Segment Open
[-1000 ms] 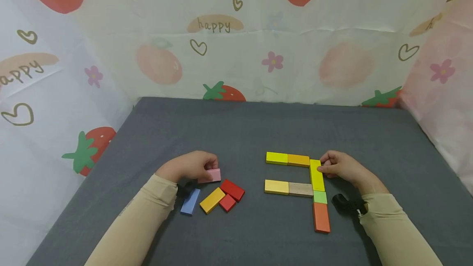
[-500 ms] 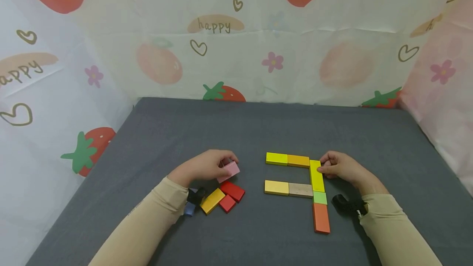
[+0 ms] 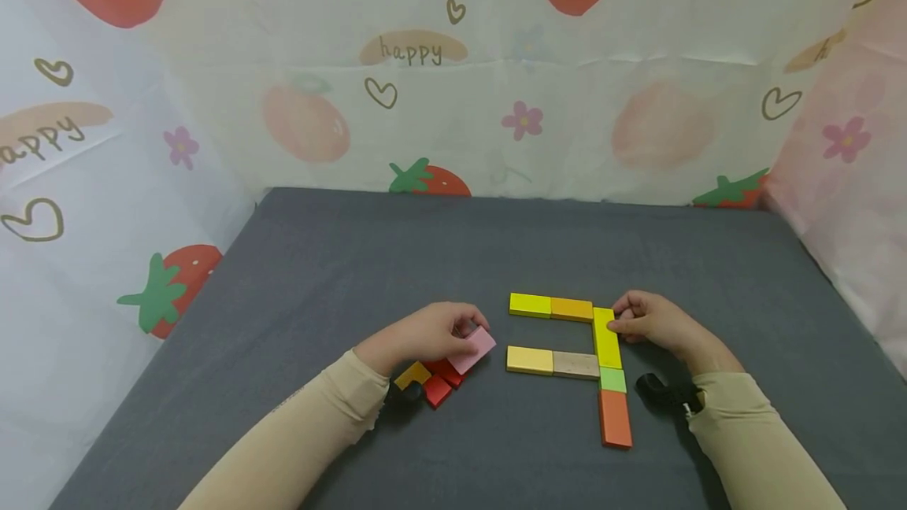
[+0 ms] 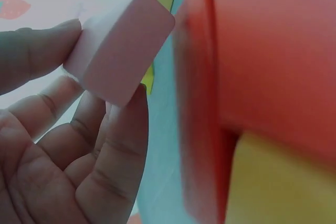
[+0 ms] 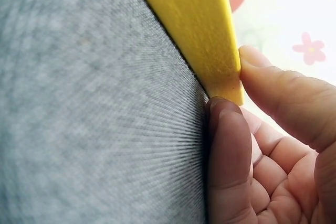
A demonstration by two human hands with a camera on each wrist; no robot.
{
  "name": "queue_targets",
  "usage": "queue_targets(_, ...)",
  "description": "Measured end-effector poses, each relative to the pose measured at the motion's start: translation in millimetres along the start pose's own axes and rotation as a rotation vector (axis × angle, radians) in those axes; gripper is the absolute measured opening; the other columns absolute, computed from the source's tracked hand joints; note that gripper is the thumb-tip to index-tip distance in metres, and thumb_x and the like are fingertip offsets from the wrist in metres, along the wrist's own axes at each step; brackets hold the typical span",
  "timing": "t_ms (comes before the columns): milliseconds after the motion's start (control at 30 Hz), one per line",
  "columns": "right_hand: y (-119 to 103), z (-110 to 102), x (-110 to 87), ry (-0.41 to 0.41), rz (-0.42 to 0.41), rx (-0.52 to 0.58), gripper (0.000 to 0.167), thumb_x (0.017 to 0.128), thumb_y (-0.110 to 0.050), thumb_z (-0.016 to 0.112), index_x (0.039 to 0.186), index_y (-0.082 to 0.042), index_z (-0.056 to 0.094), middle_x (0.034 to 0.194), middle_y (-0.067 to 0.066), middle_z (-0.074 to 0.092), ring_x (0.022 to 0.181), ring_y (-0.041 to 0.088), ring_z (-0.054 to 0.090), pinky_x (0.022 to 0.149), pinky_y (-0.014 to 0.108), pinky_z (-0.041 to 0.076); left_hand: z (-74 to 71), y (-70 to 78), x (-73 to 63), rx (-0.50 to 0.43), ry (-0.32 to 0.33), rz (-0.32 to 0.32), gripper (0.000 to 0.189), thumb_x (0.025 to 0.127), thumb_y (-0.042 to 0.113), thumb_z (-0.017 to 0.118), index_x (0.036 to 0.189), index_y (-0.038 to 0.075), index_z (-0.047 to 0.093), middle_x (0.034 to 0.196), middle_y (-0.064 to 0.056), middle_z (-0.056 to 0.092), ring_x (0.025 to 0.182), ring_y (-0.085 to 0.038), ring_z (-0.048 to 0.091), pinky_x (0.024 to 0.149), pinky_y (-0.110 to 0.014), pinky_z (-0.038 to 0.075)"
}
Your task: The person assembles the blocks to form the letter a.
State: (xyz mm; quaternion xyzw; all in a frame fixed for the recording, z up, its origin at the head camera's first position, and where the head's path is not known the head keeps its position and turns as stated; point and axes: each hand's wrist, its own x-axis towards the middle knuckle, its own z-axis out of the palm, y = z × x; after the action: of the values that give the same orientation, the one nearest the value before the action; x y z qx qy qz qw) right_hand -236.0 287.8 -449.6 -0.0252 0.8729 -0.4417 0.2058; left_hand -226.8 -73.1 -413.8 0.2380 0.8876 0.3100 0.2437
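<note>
My left hand [image 3: 432,335] pinches a pink block [image 3: 473,348] between thumb and fingertips. In the left wrist view the pink block [image 4: 123,51] is tilted, one end jutting beyond the fingers. Below it lie two red blocks [image 3: 437,390] and a yellow-orange block [image 3: 411,376], partly covered by the hand and wrist. On the right, my right hand [image 3: 655,325] pinches the edge of a long yellow block [image 3: 605,337]. Close up in the right wrist view, thumb and forefinger meet this yellow block [image 5: 202,30] at its corner, the other fingers curled.
Left of the long yellow block run two rows: yellow [image 3: 530,304] and orange [image 3: 571,309] blocks, then pale yellow [image 3: 529,359] and bare-wood [image 3: 575,365] ones. Green [image 3: 612,380] and orange-red [image 3: 615,419] blocks continue below it. Grey cloth [image 3: 524,234] covers the table; a printed curtain [image 3: 453,116] surrounds it.
My left hand has lifted the pink block and carried it rightward, past the red blocks. Its forearm now hides the blue block. My right hand stays at the long yellow block.
</note>
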Motion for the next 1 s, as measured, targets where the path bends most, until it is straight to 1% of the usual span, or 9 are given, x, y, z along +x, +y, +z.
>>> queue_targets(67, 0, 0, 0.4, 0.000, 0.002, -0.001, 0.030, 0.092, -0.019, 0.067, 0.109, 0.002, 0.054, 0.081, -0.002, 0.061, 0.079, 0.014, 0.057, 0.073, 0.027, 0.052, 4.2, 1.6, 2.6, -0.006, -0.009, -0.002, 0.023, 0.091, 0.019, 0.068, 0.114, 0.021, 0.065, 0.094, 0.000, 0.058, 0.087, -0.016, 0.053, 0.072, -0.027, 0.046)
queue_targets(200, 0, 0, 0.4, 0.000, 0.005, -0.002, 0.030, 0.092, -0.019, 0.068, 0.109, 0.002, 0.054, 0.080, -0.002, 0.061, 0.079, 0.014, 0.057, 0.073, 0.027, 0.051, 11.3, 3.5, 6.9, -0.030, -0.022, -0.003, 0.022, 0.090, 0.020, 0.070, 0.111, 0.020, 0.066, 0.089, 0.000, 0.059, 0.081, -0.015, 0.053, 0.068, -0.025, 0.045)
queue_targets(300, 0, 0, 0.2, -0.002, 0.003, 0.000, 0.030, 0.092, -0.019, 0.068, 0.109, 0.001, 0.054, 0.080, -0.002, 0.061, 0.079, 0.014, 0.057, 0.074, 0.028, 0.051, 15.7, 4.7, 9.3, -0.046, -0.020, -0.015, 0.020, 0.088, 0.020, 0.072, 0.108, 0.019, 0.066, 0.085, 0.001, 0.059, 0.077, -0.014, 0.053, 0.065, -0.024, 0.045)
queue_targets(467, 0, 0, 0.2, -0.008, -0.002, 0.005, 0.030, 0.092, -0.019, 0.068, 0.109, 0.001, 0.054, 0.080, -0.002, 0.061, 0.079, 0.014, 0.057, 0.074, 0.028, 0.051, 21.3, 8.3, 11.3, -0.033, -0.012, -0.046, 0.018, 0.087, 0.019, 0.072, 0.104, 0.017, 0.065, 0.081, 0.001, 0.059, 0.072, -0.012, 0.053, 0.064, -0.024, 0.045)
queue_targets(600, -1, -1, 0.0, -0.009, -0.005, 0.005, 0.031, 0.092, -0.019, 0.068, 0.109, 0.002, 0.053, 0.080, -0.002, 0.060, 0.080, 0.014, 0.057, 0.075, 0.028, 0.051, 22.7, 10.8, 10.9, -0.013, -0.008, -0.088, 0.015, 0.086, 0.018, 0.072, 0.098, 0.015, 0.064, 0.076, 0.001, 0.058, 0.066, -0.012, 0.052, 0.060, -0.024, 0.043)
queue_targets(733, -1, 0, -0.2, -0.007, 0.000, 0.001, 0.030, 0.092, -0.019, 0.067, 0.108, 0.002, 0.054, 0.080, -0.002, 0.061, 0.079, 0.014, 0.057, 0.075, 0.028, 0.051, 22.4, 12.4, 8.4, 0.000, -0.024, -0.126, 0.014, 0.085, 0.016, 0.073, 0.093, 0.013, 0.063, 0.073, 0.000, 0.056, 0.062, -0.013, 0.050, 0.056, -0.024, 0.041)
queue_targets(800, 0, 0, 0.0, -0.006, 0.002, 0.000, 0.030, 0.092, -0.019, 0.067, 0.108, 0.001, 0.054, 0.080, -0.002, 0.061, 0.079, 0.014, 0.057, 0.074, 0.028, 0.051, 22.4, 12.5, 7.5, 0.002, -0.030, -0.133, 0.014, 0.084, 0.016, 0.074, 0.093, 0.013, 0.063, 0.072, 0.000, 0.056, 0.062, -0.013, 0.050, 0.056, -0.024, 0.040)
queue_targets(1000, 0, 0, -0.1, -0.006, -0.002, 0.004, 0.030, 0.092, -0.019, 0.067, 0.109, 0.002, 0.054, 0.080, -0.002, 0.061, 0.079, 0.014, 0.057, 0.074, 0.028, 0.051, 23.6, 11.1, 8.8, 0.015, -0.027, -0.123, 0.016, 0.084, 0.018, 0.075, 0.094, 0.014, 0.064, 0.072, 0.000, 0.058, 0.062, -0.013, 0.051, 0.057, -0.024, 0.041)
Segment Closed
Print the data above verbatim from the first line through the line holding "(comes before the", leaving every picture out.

[-1000 ms] 
[-500 ms] 
[+0 ms] 
[+0 ms] 
[+0 ms] 
A demonstration by two human hands with a camera on each wrist; no robot.
{
  "name": "queue_targets",
  "usage": "queue_targets(_, ...)",
  "description": "Measured end-effector poses, each relative to the pose measured at the motion's start: translation in millimetres along the start pose's own axes and rotation as a rotation vector (axis × angle, radians) in those axes; gripper is the absolute measured opening; the other columns absolute, computed from the source's tracked hand joints; note that gripper is the thumb-tip to index-tip distance in metres, and thumb_x and the like are fingertip offsets from the wrist in metres, along the wrist's own axes at each step; brackets hold the typical span",
  "timing": "t_ms (comes before the columns): milliseconds after the motion's start (control at 30 Hz), one per line",

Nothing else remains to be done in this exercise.